Win Is All It Takes for Mexico to Exhale
An unthinkable loss at home would almost certainly have cost Mexico’s coach, Sven-Goran Eriksson, his post after less than a year on the job.
“There’s a big sense of relief,” John Sutcliffe, who covers the Mexican national team for ESPN Deportes, said in a telephone interview from Mexico City on Sunday. He said Eriksson used an off-color Mexican saying in his news conference to describe his relief. “He said he realized there are unwritten rules in soccer and this is one of them: you don’t win, you don’t have a future with the team,” he said.
There is little doubt, even among the most skeptical Mexican soccer fans, that the national team will qualify for the 2010 World Cup in South Africa. But there has been an outpouring of second-guessing and dread over the recent aimless performances by El Tri, as the national team is known. Before the victory against Costa Rica, on goals by Omar Bravo and Pavel Pardo, Mexico had forged a forgettable run of four World Cup qualifiers in the Concacaf region without a victory — road losses against Jamaica, Honduras and the United States; and a tie in Canada.

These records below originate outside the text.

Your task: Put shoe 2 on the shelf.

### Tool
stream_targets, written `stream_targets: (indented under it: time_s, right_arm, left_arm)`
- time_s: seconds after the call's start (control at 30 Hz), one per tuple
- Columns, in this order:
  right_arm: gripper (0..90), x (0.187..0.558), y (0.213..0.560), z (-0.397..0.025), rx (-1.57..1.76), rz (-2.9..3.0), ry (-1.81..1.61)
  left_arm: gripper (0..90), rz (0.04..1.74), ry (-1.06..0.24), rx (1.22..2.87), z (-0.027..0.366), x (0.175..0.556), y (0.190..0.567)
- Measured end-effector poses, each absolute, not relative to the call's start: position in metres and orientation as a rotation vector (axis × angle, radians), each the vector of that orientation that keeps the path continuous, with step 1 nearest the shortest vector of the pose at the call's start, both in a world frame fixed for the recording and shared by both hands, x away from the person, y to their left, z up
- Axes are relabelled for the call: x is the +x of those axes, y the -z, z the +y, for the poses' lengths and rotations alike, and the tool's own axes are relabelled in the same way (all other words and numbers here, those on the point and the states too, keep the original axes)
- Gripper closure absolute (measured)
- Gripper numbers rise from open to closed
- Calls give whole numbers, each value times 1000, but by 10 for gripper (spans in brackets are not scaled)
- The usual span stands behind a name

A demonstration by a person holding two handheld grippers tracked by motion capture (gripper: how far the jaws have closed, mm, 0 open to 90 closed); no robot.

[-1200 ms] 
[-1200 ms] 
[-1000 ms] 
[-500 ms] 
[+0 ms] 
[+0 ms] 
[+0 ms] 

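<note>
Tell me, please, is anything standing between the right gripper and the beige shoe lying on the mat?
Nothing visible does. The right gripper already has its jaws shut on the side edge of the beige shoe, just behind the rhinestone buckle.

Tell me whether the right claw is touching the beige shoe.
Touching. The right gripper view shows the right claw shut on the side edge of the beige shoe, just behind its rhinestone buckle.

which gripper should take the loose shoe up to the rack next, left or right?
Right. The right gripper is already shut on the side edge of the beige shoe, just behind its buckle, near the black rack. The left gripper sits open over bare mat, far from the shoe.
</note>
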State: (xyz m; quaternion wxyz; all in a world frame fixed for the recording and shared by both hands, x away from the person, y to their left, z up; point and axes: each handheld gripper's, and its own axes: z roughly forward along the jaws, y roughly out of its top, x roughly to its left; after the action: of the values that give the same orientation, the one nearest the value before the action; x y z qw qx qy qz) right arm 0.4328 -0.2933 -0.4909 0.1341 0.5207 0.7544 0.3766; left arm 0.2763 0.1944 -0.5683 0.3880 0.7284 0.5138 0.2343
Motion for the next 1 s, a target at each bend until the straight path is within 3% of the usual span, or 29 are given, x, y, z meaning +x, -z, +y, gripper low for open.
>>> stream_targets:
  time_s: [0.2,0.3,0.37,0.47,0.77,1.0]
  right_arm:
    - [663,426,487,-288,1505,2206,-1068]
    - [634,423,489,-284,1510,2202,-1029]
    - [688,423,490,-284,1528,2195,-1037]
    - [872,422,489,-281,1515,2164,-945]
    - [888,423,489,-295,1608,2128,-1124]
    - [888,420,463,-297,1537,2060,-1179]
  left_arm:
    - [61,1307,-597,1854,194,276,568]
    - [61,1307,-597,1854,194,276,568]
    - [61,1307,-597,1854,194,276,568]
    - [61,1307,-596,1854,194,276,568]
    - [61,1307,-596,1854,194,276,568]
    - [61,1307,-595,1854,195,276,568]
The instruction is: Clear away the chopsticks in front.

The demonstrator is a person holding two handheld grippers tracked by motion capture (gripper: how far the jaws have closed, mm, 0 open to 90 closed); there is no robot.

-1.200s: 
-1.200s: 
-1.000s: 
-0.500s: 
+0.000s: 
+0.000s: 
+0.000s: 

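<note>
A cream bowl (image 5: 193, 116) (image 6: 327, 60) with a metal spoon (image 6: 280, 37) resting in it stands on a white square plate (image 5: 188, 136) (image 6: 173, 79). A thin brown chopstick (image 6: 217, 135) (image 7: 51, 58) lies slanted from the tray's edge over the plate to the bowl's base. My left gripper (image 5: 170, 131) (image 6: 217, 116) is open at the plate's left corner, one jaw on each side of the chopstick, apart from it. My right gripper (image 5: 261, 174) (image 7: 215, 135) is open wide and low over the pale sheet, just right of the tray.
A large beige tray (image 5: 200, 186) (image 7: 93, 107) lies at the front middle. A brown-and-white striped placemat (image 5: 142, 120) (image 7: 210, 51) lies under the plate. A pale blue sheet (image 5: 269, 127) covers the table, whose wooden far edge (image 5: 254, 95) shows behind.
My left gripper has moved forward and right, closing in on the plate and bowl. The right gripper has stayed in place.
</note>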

“If they couldn’t get the 3 points at home, then it would have been a real crisis and there would have been a lot of pressure to fire Sven,” Sutcliffe said. “It was not about style points, just 3 points. In Mexico, even when it struggles, when it does well at home things are O.K. It wasn’t the greatest of games. We have seen Mexico a lot better.”
According to Sutcliffe, the battered Mexican federation, which recently saw its under-20 national team fail to qualify for this year’s FIFA U-20 World Cup in Egypt, was poised to dismiss Eriksson and replace him with the coach of Toluca, José Manuel de la Torre.
Mexico played the match without the Barcelona defender and team captain Rafael Marquéz. He served the first of a two-game suspension that resulted from his ejection from a 2-0 loss to the United States last month and the imposition of an additional one-game sanction by FIFA, the sport’s world governing body. Also unavailable were defender Carlos Salcido and striker Carlos Vela, who were also suspended, and striker Giovanni dos Santos, who was injured. Salcido and Vela are expected to play in Wednesday’s game against Honduras in San Pedro de Sula. After two matches in the 10-game round-robin (from which three countries will qualify automatically for South Africa), the United States in is first place with 4 points. Mexico and Costa Rica each have 3.
There was — surprise — drama worthy of a telenovela before the match when Nery Castillo, who plays in Ukraine and is only now coming back from injury, criticized the often-fervent Mexican news media as being overly critical. He did not play against Costa Rica.
Still, there is an outlandish but palpable sense that Mexican soccer has been left in the slipstream by the United States, which eliminated Mexico in the second round of the 2002 World Cup.
“The big deal here is that soccer in Mexico is No. 1 by far and it’s not in the States,” Sutcliffe said. “It hurts, especially going back to the 2002 World Cup. A lot of Mexicans live in the United States by necessity, not because they want to be there. And anything that has to do with sports, Mexico and the United States is on their mind. Now, there’s even great pride that Lorena Ochoa is winning in golf on U.S. territory.”